Филогенетические деревья
Отчет по практикумам 1 и 2
Список протеобактерий
Бактерия | Мнемоника | Таксономия (с Bacteria; Proteobacteria) |
Pseudomonas aeruginosa | PSEAE | Gammaproteobacteria; Pseudomonadales; Pseudomonadaceae; Pseudomonas; Pseudomonas aeruginosa group |
Aromatoleum aromaticum | AROAE | Betaproteobacteria; Rhodocyclales; Rhodocyclaceae; Aromatoleum |
Paracoccus denitrificans | PARDP | Alphaproteobacteria; Rhodobacterales; Rhodobacteraceae; Paracoccus |
Proteus mirabilis | PROMH | Gammaproteobacteria; Enterobacterales; Morganellaceae; Proteus |
Pasteurella multocida | PASMU | Gammaproteobacteria; Pasteurellales; Pasteurellaceae; Pasteurella |
Roseobacter denitrificans | ROSDO | Alphaproteobacteria; Rhodobacterales; Rhodobacteraceae; Roseobacter |
Pseudomonas mendocina | PSEMY | Gammaproteobacteria; Pseudomonadales; Pseudomonadaceae; Pseudomonas; Pseudomonas aeruginosa group |
Neisseria meningitidis | NEIMA | Betaproteobacteria; Neisseriales; Neisseriaceae; Neisseria |
Скобочная формула дерева
((((PROMH, PASMU), (PSEAE, PSEMY)), (NEIMA, AROAE)), (PARDP, ROSDO));
Изображение дерева
Ветви дерева
Дерево содержит 5 нетривиальных ветвей:
- {PROMH, PASMU} vs {PSEAE, PSEMY, NEIMA, AROAE, PARDP, ROSDO}
- {PROMH, PASMU, PSEAE, PSEMY} vs {NEIMA, AROAE, PARDP, ROSDO}
- {PROMH, PASMU, PSEAE, PSEMY, NEIMA, AROAE} vs {PARDP, ROSDO}
- {PSEAE, PSEMY} vs {PROMH, PASMU, NEIMA, AROAE, PARDP, ROSDO}
- {NEIMA, AROAE} vs {PROMH, PASMU, PSEAE, PSEMY, PARDP, ROSDO}
Ортологи и паралоги
Ход работы (практикум 3)
Из директории /P/y17/term4/Proteomes были взяты протеомы бактериий, указанных в начале отчета.
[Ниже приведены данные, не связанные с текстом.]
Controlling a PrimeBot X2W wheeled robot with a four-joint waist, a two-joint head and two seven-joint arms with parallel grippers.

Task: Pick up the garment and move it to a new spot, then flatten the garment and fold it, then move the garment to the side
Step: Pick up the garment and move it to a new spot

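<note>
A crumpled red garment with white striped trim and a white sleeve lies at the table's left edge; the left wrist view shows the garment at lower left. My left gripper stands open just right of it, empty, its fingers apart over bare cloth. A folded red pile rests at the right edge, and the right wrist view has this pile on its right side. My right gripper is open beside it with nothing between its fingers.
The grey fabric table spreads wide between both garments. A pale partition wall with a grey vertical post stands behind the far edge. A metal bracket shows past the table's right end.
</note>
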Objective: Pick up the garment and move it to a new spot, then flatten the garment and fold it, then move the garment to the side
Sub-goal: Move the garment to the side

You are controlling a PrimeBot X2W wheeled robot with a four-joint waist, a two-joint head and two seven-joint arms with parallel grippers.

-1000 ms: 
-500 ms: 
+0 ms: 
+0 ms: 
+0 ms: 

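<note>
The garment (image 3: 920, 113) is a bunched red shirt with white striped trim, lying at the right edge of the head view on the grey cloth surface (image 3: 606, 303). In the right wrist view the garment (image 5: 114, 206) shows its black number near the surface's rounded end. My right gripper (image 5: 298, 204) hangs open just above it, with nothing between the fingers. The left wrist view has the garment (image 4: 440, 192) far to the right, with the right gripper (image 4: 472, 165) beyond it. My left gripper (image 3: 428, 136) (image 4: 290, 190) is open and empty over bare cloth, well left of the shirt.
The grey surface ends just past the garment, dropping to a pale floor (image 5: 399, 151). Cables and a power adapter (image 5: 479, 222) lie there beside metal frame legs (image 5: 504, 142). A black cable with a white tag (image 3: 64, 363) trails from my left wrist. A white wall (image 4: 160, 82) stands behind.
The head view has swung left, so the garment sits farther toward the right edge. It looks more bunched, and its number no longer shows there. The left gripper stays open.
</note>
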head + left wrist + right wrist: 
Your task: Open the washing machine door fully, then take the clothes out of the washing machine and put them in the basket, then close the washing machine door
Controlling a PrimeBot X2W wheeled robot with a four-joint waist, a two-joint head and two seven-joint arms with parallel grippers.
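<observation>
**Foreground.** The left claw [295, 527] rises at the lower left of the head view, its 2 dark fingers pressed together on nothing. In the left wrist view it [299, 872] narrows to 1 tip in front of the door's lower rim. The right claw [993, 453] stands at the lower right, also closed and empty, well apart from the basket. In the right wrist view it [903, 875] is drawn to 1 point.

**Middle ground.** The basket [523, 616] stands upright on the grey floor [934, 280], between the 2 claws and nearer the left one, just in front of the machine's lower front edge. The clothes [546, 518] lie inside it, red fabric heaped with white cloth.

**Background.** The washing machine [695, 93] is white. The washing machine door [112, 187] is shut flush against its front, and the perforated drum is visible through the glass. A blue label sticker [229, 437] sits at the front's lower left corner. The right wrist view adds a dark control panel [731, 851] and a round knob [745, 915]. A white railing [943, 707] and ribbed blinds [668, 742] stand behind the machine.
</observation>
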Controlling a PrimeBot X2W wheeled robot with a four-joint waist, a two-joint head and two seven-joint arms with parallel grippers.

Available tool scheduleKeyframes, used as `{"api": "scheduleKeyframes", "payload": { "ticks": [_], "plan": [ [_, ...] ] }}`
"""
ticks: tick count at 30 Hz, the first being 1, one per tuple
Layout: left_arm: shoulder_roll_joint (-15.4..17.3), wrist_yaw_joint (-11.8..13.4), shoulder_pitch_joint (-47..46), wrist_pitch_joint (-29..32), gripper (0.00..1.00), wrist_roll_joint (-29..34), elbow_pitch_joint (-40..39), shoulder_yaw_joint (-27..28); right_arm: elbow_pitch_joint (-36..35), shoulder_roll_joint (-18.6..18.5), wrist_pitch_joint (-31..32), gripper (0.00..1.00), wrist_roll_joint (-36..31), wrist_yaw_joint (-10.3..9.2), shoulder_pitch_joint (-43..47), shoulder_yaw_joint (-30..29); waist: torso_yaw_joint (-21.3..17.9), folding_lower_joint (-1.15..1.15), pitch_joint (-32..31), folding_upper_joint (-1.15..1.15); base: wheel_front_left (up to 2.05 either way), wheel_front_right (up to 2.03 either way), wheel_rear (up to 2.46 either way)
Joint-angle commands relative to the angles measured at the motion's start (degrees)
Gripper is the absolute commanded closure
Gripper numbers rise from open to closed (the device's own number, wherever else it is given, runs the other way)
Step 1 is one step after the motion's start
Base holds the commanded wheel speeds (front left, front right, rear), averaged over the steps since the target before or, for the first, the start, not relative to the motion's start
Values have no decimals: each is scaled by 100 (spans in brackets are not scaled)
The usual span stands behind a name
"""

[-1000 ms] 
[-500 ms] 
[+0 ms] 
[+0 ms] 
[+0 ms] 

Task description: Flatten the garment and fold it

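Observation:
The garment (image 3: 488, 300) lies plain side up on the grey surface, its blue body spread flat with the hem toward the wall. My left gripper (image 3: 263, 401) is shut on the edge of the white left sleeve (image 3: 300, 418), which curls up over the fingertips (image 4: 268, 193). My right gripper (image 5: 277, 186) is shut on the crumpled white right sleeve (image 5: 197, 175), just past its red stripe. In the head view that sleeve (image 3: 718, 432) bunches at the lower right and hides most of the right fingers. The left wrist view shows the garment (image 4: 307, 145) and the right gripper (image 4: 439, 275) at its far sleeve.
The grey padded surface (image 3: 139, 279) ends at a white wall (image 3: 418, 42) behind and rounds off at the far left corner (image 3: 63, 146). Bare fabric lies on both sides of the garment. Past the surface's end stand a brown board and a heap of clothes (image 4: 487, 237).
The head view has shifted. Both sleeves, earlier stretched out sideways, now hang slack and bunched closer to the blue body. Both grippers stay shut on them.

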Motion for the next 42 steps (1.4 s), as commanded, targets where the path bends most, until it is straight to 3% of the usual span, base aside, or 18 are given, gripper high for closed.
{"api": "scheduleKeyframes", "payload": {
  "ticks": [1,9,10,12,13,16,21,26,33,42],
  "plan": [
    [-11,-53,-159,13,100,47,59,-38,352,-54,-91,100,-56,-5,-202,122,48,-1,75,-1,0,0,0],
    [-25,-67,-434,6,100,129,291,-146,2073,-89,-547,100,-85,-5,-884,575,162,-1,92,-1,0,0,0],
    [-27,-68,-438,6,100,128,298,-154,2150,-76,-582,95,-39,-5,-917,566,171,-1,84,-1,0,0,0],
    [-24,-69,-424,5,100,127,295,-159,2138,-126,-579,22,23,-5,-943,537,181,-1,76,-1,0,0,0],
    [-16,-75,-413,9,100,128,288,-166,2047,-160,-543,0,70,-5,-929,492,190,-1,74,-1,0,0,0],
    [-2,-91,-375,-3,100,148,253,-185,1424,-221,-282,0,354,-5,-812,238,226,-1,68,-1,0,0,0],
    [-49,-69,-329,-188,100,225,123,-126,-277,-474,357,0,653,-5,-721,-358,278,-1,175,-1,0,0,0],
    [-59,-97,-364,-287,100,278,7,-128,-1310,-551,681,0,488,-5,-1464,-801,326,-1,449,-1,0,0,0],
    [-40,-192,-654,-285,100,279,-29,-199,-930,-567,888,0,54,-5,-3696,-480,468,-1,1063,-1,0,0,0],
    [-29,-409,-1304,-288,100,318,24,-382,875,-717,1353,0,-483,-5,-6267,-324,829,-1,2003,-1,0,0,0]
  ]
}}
Файлы были объединены в один командой:
cat * >> all.fa
Затем из полученного файла была создана база данных для локального поиска blast гомологов белка CLPX_ECOLI. Команды:
makeblastdb -in all.fa -dbtype prot blastp -query CLPX_ECOLI.fa -db all.fa -out res.out -evalue 0.001
Из файла res.out были взяты мнемоники белков, по которым в JalView с помощью Fetch Sequences были получены последовательности белков, которые были выровнены программой Muscle с параметрами по умолчанию. Полученное множественное выравнивание alignment.fa было открыто в программе Mega 7 для построения филогенетического дерева программой Maximum likelihood.
Результаты
Скобочная формула дерева
Изображение дерева
Список белков
Мнемоника | Название (функция) |
CLPX | ATP-dependent Clp protease ATP-binding subunit |
HSLU | ATP-dependent protease ATPase subunit HslU |
RUVB | Holliday junction ATP-dependent DNA helicase |
A1B8N4 | ATP-dependent Clp protease, ATP-binding |
A1AZV8 | ATP-dependent zinc metalloprotease FtsH |
A1BBJ2 | ATP-dependent zinc metalloprotease FtsH |
B4F2B3 | ATP-dependent zinc metalloprotease FtsH |
Q9HV48 | ATP-dependent zinc metalloprotease FtsH |
Q9CNJ2 | ATP-dependent zinc metalloprotease FtsH |
Обсуждение
Примерами ортологов являются белки с мнемониками CLPX, RUVB, HSLU, поскольку они гомологичны и представлены в разных организмах. Их пути эволюции разделилилсь в результате видообразования. Белки с мнемониками A1B8N4, A1AZV8 и A1BBJ2 из бактерии с мнемоникой PARDP - паралоги. Они произошли в результате дупликации гена.